- _WHAT IS NEEDED_
In the data below, which lines hold "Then"? Copy every one.

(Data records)
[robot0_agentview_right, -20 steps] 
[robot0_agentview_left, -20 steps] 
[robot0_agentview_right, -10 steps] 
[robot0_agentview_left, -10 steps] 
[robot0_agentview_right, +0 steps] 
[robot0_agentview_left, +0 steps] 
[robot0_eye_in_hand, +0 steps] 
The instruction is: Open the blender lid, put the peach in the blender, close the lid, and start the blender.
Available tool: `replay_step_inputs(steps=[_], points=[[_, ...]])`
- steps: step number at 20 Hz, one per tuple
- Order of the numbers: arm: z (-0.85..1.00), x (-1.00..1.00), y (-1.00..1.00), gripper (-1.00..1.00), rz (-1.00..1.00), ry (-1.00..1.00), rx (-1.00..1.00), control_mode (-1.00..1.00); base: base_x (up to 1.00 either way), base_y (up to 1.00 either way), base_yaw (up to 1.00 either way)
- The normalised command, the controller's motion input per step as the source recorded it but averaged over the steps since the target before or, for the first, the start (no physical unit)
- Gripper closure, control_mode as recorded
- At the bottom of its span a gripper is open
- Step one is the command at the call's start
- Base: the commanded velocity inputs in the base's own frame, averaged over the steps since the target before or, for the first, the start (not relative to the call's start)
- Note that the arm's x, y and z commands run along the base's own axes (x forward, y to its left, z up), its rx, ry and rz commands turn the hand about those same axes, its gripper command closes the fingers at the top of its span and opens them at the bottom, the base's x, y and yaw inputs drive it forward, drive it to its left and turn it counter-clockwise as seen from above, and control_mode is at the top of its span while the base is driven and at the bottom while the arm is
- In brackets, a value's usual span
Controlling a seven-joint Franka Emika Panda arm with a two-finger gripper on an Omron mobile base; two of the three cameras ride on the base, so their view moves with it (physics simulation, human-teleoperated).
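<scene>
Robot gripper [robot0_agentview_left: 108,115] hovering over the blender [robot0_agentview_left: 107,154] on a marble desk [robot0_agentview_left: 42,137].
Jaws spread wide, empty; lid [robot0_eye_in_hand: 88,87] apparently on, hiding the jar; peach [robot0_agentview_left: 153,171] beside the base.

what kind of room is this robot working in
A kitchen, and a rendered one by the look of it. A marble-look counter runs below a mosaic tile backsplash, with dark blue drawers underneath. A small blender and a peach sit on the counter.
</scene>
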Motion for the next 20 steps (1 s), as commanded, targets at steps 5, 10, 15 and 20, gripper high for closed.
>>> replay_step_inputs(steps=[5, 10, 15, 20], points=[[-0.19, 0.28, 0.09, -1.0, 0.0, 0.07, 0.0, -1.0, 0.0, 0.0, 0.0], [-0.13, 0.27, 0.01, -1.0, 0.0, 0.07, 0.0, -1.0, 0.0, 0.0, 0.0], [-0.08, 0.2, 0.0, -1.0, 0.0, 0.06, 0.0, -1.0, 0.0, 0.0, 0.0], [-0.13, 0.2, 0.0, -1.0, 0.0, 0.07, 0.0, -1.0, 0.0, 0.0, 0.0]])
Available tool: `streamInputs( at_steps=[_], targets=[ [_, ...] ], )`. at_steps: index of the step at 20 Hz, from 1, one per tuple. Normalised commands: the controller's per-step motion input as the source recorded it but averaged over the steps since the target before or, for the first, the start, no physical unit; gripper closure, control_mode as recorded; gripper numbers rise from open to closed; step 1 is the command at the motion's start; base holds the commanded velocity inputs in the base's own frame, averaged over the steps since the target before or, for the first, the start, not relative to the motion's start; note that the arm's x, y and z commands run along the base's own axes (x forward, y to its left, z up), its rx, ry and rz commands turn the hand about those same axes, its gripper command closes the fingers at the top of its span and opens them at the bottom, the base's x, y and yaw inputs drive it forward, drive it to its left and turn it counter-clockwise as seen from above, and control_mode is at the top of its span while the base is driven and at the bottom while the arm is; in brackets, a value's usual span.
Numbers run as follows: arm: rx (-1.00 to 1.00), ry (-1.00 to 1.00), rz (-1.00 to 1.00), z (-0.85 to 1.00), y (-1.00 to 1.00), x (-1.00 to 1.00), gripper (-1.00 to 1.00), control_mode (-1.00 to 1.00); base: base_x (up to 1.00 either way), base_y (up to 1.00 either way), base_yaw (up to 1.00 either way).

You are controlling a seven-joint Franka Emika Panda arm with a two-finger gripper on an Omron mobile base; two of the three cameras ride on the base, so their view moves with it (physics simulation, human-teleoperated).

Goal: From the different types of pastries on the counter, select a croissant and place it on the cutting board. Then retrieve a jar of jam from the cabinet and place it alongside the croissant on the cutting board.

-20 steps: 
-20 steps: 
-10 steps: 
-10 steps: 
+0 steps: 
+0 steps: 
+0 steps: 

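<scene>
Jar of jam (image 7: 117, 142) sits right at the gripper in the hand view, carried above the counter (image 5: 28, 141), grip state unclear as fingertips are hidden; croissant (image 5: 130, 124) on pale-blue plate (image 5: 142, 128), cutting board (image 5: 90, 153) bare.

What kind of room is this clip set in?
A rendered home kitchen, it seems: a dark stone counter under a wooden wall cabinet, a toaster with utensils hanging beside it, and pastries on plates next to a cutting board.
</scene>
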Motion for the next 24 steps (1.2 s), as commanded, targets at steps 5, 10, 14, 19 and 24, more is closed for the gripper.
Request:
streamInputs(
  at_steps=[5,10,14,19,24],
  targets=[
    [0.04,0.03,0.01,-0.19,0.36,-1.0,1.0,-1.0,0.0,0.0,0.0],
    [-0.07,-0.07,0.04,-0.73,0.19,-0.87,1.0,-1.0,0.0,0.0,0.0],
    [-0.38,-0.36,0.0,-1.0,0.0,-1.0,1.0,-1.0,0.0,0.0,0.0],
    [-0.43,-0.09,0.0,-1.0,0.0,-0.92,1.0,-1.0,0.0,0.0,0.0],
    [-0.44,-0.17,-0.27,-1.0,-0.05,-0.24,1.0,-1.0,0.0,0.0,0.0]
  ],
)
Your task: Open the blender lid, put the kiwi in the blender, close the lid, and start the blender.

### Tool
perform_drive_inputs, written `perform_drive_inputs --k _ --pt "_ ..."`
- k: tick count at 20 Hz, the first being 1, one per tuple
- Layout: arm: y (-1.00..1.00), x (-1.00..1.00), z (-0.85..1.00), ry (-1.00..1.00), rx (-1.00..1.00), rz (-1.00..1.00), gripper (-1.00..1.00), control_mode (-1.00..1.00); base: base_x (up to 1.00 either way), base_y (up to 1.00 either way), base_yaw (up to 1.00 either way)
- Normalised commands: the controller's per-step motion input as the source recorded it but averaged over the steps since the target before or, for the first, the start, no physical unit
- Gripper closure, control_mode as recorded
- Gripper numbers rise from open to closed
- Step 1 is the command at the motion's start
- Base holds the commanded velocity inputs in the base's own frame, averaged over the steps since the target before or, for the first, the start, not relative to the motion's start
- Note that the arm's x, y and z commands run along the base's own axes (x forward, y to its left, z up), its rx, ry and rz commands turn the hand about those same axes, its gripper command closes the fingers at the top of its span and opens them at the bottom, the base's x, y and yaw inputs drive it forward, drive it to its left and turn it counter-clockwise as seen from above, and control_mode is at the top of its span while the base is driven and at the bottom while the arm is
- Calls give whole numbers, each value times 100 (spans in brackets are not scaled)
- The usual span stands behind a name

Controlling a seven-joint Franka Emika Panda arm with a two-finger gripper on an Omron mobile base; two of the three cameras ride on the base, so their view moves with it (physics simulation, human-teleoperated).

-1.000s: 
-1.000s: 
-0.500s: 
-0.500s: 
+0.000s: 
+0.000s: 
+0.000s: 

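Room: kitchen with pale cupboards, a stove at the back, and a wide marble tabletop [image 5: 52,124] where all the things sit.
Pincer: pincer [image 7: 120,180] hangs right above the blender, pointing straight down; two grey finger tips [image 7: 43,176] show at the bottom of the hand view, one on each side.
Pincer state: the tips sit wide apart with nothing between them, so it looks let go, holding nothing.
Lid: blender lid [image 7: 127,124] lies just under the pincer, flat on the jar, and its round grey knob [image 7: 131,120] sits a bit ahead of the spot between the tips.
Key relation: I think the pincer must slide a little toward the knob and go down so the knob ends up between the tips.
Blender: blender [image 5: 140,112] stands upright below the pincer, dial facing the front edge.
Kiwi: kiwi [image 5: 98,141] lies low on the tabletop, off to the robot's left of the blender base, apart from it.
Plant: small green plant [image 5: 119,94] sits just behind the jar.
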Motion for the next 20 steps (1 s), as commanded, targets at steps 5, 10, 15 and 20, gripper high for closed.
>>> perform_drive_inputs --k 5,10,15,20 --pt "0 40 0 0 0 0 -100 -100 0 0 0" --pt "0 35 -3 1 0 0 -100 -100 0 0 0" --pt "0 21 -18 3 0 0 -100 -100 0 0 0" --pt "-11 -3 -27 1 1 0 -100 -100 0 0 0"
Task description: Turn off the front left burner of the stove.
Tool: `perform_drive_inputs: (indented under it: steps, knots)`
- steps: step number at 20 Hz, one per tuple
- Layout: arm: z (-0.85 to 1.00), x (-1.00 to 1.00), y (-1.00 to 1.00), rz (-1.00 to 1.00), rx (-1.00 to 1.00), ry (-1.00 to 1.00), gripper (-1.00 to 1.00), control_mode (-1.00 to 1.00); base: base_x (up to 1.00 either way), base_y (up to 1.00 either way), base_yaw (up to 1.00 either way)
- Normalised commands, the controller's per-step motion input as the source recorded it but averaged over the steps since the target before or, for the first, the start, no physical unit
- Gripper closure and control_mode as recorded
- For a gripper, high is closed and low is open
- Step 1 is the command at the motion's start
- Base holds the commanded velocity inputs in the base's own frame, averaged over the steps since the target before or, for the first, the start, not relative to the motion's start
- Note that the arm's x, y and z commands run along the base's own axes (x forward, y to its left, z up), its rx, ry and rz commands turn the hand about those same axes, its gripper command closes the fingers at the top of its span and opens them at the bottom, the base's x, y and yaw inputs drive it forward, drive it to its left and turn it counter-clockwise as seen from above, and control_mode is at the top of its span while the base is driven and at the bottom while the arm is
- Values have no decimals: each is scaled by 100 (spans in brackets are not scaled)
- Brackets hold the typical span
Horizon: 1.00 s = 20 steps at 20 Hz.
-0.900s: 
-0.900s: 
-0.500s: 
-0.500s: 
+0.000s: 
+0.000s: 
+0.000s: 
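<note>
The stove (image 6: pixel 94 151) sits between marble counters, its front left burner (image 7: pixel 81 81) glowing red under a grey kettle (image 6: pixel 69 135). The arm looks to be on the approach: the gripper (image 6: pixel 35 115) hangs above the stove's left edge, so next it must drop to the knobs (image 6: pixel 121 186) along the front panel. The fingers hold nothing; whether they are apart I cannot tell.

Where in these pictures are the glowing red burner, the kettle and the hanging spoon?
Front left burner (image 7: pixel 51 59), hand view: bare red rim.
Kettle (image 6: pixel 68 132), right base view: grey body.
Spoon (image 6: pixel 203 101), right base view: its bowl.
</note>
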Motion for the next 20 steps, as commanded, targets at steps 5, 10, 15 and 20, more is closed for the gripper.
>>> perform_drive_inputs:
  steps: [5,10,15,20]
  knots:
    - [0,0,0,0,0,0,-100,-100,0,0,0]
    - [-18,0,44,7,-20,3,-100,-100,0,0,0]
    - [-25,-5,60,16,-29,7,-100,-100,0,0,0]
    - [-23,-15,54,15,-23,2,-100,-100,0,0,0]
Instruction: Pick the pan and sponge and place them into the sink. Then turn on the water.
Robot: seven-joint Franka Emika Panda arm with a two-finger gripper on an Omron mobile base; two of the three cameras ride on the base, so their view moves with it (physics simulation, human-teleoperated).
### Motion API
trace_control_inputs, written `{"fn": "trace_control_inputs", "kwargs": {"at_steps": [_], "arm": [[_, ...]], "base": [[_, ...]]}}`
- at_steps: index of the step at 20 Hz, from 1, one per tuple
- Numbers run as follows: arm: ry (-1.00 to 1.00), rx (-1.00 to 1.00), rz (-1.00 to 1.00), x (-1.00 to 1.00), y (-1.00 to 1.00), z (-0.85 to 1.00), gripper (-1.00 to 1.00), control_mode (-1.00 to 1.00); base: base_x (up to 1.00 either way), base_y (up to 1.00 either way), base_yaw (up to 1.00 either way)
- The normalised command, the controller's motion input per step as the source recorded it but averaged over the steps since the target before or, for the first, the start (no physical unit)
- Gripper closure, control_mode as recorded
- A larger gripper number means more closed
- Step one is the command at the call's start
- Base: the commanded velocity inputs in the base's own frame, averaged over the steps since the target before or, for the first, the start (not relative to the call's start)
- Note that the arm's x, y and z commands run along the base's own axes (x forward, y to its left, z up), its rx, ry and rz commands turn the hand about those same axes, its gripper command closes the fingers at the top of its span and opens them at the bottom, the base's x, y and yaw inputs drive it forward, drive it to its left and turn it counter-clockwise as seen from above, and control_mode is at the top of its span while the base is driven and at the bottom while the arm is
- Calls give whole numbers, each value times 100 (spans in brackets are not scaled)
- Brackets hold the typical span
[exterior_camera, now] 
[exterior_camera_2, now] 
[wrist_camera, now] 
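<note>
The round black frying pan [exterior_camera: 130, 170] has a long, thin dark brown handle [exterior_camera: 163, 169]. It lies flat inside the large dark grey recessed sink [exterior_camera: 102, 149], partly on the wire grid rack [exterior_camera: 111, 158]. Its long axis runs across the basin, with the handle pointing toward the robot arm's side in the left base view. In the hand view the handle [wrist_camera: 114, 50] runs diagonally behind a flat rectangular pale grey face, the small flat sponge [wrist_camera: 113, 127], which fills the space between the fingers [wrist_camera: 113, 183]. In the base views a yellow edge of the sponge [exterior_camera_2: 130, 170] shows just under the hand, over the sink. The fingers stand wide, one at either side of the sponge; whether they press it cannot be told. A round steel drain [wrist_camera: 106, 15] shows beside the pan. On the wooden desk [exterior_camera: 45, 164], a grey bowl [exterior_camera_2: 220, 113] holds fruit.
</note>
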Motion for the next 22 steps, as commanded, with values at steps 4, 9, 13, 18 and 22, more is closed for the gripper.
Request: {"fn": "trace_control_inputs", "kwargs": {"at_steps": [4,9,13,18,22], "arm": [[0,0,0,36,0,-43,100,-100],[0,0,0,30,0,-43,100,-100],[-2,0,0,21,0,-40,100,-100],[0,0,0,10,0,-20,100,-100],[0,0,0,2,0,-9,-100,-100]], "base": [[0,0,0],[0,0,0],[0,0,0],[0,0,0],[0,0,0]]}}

- _PROBLEM SOLUTION_
Goal: From the different types of pastries on the counter, select a croissant and place it on the cutting board. Then retrieve a jar of jam from the cabinet and place it alongside the croissant on the cutting board.
Instruction: Pick the pan and sponge and place them into the sink. Then turn on the water.

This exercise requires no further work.